* [TASK TO COMPLETE] Instruction for the data below: set down exactly the lines from the line with "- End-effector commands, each" to the line with "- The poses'", inclusive, and no others.

* [AVAILABLE DATA]
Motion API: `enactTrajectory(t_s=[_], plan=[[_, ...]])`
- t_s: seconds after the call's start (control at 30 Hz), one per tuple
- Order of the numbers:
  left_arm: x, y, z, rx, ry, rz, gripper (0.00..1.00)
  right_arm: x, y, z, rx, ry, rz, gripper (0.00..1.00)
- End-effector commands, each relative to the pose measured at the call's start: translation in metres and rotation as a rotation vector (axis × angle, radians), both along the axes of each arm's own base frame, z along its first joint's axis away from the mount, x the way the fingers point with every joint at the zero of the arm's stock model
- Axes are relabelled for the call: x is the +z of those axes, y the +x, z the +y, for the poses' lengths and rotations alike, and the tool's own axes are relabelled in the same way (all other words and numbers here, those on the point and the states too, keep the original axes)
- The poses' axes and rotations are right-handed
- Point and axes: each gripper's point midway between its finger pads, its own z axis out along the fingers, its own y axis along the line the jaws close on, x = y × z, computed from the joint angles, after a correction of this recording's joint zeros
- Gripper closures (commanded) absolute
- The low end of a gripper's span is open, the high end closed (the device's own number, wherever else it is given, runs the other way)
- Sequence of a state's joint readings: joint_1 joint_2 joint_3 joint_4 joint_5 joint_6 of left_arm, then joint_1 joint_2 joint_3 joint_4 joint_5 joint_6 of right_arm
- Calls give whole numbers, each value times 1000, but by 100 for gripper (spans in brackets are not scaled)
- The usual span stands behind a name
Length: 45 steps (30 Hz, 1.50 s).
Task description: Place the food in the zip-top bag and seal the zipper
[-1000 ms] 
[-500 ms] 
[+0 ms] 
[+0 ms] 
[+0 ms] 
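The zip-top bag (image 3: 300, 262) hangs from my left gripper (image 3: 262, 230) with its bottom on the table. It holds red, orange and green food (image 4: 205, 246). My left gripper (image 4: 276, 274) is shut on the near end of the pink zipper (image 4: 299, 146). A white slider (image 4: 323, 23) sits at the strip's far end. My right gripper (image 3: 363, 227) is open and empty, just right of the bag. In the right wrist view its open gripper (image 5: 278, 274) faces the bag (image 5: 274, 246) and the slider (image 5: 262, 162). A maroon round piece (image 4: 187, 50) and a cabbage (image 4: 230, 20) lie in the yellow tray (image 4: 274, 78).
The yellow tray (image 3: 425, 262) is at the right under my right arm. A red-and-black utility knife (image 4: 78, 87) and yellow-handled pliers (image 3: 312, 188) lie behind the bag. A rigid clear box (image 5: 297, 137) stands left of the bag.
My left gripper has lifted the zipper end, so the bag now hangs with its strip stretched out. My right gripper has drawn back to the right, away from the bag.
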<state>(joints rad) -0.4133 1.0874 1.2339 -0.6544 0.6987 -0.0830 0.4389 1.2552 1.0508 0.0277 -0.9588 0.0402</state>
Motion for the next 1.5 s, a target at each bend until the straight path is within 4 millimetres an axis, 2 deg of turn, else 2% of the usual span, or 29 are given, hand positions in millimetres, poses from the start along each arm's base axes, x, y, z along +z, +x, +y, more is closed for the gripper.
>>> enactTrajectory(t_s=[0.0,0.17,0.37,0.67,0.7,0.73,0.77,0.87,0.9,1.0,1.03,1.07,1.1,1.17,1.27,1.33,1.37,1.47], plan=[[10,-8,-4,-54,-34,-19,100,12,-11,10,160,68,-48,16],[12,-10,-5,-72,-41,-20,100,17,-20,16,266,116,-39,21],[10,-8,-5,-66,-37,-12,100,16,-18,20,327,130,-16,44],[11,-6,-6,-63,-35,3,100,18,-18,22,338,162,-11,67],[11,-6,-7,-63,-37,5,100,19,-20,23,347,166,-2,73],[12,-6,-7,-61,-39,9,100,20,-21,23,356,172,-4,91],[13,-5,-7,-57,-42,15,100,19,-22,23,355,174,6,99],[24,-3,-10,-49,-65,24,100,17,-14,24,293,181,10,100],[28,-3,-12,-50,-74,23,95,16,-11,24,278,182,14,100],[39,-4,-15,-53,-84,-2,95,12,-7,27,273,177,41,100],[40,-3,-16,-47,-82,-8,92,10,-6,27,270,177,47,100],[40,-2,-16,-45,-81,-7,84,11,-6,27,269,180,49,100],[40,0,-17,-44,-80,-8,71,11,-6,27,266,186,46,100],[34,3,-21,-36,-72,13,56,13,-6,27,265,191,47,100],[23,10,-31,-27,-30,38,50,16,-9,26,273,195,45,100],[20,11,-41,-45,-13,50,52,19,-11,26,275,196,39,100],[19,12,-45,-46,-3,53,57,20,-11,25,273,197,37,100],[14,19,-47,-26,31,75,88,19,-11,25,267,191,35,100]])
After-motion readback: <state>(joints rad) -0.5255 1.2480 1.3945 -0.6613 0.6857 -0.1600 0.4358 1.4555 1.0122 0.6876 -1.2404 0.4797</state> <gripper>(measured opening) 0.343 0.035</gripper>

* [RESPONSE]
- End-effector commands, each relative to the pose measured at the call's start: translation in metres and rotation as a rotation vector (axis × angle, radians), both along the axes of each arm's own base frame, z along its first joint's axis away from the mount, x the way the fingers point with every joint at the zero of the arm's stock model
- Axes are relabelled for the call: x is the +z of those axes, y the +x, z the +y, for the poses' lengths and rotations alike, and the tool's own axes are relabelled in the same way (all other words and numbers here, those on the point and the states too, keep the original axes)
- The poses' axes and rotations are right-handed

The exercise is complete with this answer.